今年発行されたアーツマネジメント関係書でぜひ手元に置いておきたいのが、フィルムアート社の「Next Creator Book」シリーズ最新刊『これからのアートマネジメント “ソーシャル・シェア”への道』だ。
同シリーズでは、2009年に『キュレーターになる! アートを世に出す表現者』を紹介したが、今回はアーツマネジメントそのものを取り上げ、しかも舞台芸術の比重が高い。類書が現代美術に偏重しがちな中、異なるジャンル同士が理解し合える稀有な内容だ。アーツマネジメントの分野で、やっと美術と演劇が対等に語られるようにようになったかという感慨さえ覚える。中川真氏(大阪市立大学教授)が編者のためか、関西の事例も目立つ。
サブタイトルに使われている「ソーシャル・シェア」とは、アートの力で他者とのアクセシビリティを生み出し、様々な事象をシェアすることで公共性をもたらすことを意味する。現代社会の閉塞的環境で、アートにしか出来ない可能性があると訴えている。これを突き詰めると、アートは「手段」なのか「目的」なのかという議論になるが、大澤寅雄氏(ニッセイ基礎研究所)は本書で、それはアートの「役割」なんじゃないかと回答している。Q&A形式の明快な回答は本シリーズの特徴で、ほかにもこんな質問が並んでいる。
- アートマネジメントの仕事のやりがいって?
- なぜアートを使って「町おこし」をするのですか?
- 東京は本当にアートフルになったのですか?
- 助成のシステムは、表現を軟弱にしませんか?
- 横浜は、本当にクリエイティブシティなのですか?
- 「劇場法」ってなんですか?
- アートマネジメントではどんな人材が必要とされますか?
- 公共性が高い=わかりやすいということですか?
- マネジメントの才能があれば、村上隆のようになれますか?
- 大阪市のアート政策は、なぜ挫折したのですか?
- ヒトラーがアートを使ってナチスをマネジメントしたって本当ですか?
- アートマネジメントで食べていくためには何をしたらいいですか?
- 日本より海外でアートマネジメントを勉強すべきですか?
ニヤリとする質問もある。現場の第一線から、わかりやすい(あるいは巧みな)回答が寄せられているが、中堅以上の制作者は逆に自分ならどう答えるかを考え、その答え合わせのつもりで読むといいだろう。

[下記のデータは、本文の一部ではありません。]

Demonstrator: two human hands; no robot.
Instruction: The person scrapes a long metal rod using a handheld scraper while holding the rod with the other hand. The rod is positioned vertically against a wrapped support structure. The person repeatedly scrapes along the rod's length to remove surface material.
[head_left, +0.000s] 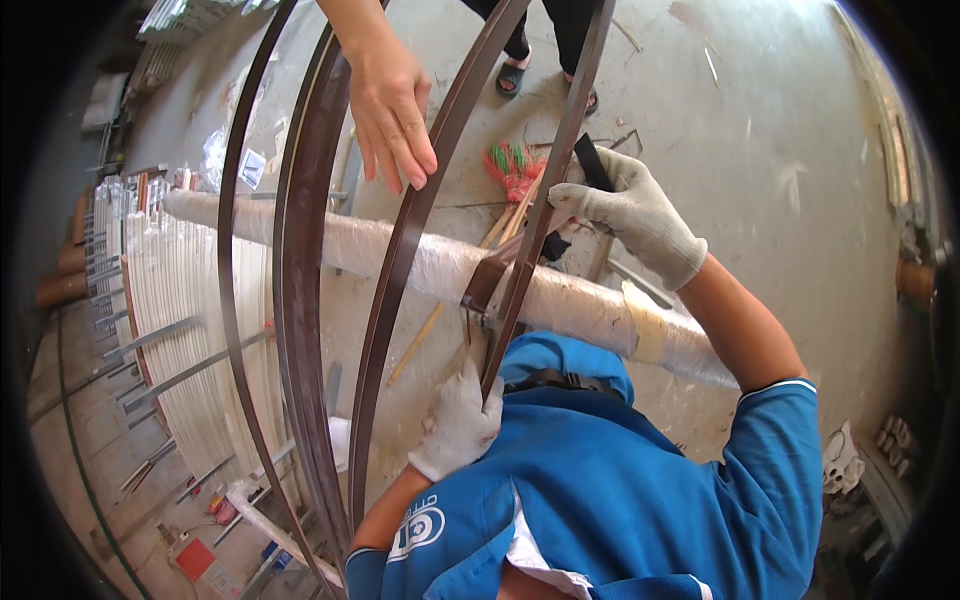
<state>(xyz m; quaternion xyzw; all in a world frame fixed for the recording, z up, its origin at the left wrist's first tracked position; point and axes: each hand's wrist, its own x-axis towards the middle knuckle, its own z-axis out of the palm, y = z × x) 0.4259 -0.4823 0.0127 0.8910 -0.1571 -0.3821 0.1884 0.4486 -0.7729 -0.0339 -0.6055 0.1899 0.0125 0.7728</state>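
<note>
Several long, curved dark brown profile strips run up and down through the view. My left hand (462,425), in a pale work glove, is closed around the lower part of the rightmost brown strip (540,210). Higher up, my gloved right hand (640,212) is closed on a short flat black piece (592,162), with its thumb against that strip's edge. A short brown profile piece (484,284) sits beside the strip, between my hands. Another person's bare hand (392,115) hangs, fingers extended, by the neighbouring brown strip (408,235).
A long plastic-wrapped roll (385,250) crosses beneath the strips. Stacked white profiles (180,330) lie on metal racking at left. A red-and-green broom (515,170) lies on the floor (760,130). The other person's black slippers (510,78) show at the top.
</note>
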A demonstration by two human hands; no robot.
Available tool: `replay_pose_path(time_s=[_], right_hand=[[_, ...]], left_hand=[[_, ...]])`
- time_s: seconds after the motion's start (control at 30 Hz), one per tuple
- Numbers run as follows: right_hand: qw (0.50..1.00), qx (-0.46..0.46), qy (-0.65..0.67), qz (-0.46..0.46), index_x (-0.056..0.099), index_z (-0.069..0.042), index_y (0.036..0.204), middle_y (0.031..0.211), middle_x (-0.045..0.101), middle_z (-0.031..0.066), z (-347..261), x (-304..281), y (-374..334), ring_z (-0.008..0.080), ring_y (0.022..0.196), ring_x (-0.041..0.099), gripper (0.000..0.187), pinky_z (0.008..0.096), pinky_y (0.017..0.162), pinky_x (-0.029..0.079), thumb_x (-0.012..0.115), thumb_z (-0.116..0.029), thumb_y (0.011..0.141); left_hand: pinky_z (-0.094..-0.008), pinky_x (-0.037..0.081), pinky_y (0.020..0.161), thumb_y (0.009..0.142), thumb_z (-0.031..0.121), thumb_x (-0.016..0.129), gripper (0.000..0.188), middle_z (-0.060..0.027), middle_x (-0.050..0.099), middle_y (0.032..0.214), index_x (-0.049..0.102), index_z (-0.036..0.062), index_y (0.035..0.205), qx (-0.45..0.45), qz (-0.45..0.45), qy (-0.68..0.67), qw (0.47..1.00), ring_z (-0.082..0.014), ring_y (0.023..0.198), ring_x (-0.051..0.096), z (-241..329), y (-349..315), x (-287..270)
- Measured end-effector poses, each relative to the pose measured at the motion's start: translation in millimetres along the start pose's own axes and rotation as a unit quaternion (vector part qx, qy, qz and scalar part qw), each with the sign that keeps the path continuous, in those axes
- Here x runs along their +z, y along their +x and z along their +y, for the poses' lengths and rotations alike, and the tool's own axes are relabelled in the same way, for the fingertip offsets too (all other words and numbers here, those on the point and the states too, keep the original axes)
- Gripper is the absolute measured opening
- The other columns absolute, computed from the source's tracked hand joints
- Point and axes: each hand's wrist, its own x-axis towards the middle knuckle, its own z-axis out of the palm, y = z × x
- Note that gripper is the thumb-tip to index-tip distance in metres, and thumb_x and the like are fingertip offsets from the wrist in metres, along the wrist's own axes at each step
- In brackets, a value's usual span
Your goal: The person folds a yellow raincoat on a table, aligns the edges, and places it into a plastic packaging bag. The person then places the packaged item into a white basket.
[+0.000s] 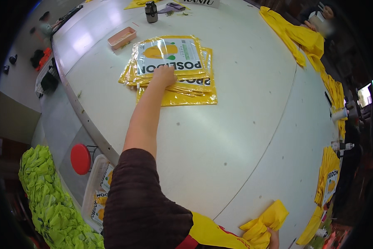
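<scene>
My left arm, in a dark sleeve, stretches far across the table. My left hand [165, 76] is on the lower part of the top packet [188, 50] of a pile, its fingers curled against the plastic. These packets are flat, glossy and clear, with yellow contents and a printed insert. Their edges are fanned unevenly, and a lower yellow packet [182, 98] sticks out toward me. Near the bottom right, my right hand [273, 239] grips a crumpled yellow folded sheet [266, 222], soft and thin. Part of this hand is cut off by the lower edge.
A pink tray [122, 37] and a dark bottle [151, 12] stand beyond the pile on the white table [219, 137]. Yellow garments [296, 35] line the right edge, with stacked packets [329, 178] nearer. At left are a red stool [80, 159], a bin [91, 195] and green bundles [45, 195].
</scene>
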Motion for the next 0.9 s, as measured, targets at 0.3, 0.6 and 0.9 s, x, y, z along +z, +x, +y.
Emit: replay_pose_path(time_s=[0.3, 0.6, 0.9], right_hand=[[0.999, -0.031, 0.018, -0.016, 0.040, 0.002, 0.126, 0.116, 0.054, 0.0158, 3, -8, 0, 0.0295, 0.100, 0.057, 0.057, 0.0363, 0.084, 0.047, 0.058, -0.003, 0.071], [0.998, -0.057, -0.030, -0.001, 0.037, -0.001, 0.130, 0.120, 0.052, 0.0132, 27, -57, 25, 0.0285, 0.107, 0.052, 0.064, 0.0378, 0.090, 0.044, 0.060, -0.006, 0.071], [0.979, -0.128, -0.069, -0.141, 0.042, -0.002, 0.127, 0.120, 0.052, 0.0082, 25, -80, 24, 0.0237, 0.110, 0.050, 0.064, 0.0336, 0.094, 0.040, 0.065, -0.001, 0.067]], left_hand=[[-0.0371, 0.045, 0.061, 0.080, 0.014, 0.050, 0.007, -0.0080, 0.064, 0.076, 0.056, 0.0107, 0.084, 0.105, 0.112, 0.141, 0.978, -0.0216, 0.069, 0.064, 23, -33, 27], [-0.0304, 0.044, 0.056, 0.092, 0.019, 0.043, 0.021, -0.0093, 0.057, 0.067, 0.048, 0.0007, 0.083, -0.070, 0.317, -0.479, 0.816, -0.0238, 0.061, 0.057, 119, -199, -97], [-0.0313, 0.047, 0.072, 0.093, 0.020, 0.038, 0.023, -0.0088, 0.055, 0.098, 0.048, 0.0018, 0.103, -0.344, 0.023, -0.835, 0.428, -0.0204, 0.080, 0.057, 282, -437, 21]])
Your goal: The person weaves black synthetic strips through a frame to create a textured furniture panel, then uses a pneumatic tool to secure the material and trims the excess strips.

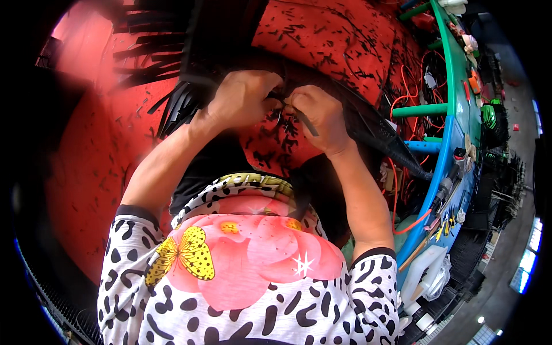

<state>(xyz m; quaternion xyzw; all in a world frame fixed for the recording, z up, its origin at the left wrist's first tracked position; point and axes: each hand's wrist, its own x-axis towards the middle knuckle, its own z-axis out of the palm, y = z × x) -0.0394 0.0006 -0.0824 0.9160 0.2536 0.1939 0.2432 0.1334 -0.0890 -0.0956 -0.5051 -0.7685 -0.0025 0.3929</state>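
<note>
My left hand [247, 96] is closed, its thumb and fingertips pinched close to my right hand; what lies in its grip is too small and dark to make out. My right hand [323, 118] is closed in a pinch around a thin, flat, dark blade-like strip [309, 123] that sticks out below the fingers. The fingertips of both hands almost meet above a red surface strewn with small black scraps [287, 129]. Beside my left wrist lies a bundle of black strips [179, 109]. A long black piece [368, 109] runs behind and to the right of my right hand.
More black strips [152, 54] stick out at the upper left. Red sheeting [328, 34] with scattered black offcuts spreads around. At right stands a green and blue frame [445, 109] with orange cables [397, 103] and tools; a white plastic container [422, 273] sits lower down.
</note>
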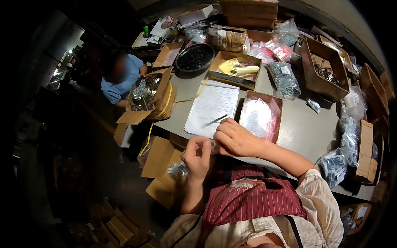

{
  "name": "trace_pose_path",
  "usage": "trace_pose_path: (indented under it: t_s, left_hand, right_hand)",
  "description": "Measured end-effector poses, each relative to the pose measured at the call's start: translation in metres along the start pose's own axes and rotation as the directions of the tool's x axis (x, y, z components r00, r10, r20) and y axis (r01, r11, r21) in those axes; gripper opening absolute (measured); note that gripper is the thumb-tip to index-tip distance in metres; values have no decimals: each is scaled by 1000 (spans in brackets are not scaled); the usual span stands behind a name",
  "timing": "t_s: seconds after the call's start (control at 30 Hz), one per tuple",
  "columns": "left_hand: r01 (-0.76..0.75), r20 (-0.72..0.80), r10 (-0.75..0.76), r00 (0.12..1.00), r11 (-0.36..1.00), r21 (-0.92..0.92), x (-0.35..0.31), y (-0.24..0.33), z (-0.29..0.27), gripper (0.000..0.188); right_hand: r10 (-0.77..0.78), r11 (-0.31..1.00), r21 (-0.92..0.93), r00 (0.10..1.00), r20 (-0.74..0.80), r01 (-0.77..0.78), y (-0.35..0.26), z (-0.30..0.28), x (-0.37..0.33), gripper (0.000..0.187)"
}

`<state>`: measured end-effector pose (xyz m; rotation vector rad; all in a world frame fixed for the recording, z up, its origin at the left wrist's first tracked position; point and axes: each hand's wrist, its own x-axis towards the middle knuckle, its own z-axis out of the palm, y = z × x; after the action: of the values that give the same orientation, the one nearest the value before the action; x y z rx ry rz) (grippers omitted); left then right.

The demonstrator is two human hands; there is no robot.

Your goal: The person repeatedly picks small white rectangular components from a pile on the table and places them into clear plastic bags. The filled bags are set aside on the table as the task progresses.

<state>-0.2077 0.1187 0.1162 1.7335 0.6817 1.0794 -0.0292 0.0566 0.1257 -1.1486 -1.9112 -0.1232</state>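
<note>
In the head view, a small clear plastic bag is held just off the near table edge. By the left hand, thumb and forefinger pressed together, the bag's left side is pinched. At its three o'clock side, the fingers of the right hand are curled in; whether their tips are clamped on the film cannot be told, as they are hidden. At twelve o'clock lie the paper sheets, a pen on top; at two o'clock, a box of clear bags; at eight, an open carton. Careful work here: thin film is best gripped lightly, near the edge, and kept taut without being creased.
</note>
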Motion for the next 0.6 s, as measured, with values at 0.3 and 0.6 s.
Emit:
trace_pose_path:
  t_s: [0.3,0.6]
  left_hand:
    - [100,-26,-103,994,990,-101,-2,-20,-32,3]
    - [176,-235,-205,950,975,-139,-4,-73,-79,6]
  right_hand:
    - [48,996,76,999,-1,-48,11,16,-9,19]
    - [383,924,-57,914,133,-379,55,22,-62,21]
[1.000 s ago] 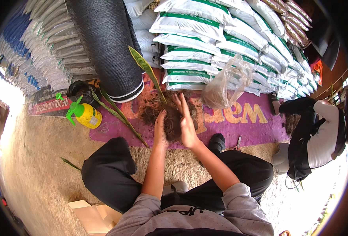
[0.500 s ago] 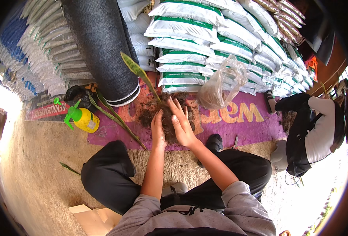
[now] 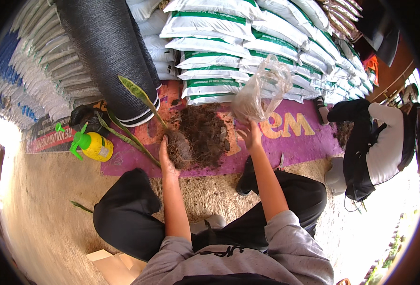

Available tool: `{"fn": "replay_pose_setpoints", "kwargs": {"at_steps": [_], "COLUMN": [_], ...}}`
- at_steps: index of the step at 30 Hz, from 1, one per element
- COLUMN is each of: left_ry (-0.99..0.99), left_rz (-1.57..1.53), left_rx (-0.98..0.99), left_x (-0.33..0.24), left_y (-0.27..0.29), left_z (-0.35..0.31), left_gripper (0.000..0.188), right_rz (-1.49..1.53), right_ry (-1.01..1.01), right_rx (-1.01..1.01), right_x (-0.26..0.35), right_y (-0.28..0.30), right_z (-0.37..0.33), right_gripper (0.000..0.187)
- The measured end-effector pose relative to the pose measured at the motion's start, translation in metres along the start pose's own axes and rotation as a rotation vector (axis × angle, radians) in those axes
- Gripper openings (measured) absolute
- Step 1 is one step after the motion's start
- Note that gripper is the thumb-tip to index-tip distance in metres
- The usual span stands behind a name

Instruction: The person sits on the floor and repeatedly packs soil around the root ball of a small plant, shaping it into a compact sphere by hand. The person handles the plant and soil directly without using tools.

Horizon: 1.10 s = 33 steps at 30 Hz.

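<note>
A snake plant with one mottled, yellow-edged leaf leans to the left above its soil-covered root ball. My left hand cups this root ball from its left and near side, with the fingers partly hidden behind it. A heap of dark, fibrous soil lies to the right of the roots. Past the heap, my right hand has its fingers apart at the lower edge of a clear plastic bag with brownish contents. Whether the fingertips touch the bag is hard to tell.
Loose snake plant leaves lie left of the root ball, near a yellow-green spray bottle. Behind stand a black roll and stacked white-green sacks. Scissors lie by my right knee; another person crouches at right.
Both hands were together around the root ball. My left hand has shifted left with the plant, uncovering the soil heap, and my right hand has let go and moved right to the bag.
</note>
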<state>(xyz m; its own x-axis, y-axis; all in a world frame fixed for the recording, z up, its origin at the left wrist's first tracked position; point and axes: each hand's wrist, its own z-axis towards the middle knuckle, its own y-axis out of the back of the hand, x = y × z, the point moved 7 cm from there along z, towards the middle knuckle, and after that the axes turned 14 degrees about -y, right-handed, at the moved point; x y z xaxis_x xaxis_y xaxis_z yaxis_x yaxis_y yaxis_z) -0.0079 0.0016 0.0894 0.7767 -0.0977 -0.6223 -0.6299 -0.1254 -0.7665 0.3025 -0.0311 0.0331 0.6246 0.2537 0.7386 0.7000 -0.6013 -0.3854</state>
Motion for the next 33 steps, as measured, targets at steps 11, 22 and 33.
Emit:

本編で特筆したいのは、中村茜氏(プリコグ)の「企画/制作の進め方」だ。制作者にとって最も重要な才能である企画力、それをきちんと言語化した文章は意外に少ない。ここでは中村氏個人の経験を通じ、その理念と問題意識を明確に提示している。ブリュッセルの演劇祭で、当時無名のチェルフィッチュに1,000名以上の観客が集まったことを例に、劇場・フェスティバルが普段から信念を貫いたプログラミングで観客との信頼関係を構築しているかどうかを問うている。日本の制作者にはアーティストに尽くすタイプが目立つが、中村氏はプロデューサーを志す人にこう述べている。
本書の最大の魅力は、コンパクトな体裁に多数の記事が詰め込まれ、様々な意見や事例をシャワーのように浴びられることだ。現場の躍動が伝わり、読者も元気のおすそ分けが受けられる。自分もこの世界へ飛び込んでみたいと思うのではないか。これは入門書にとっていちばん大切なことだろう。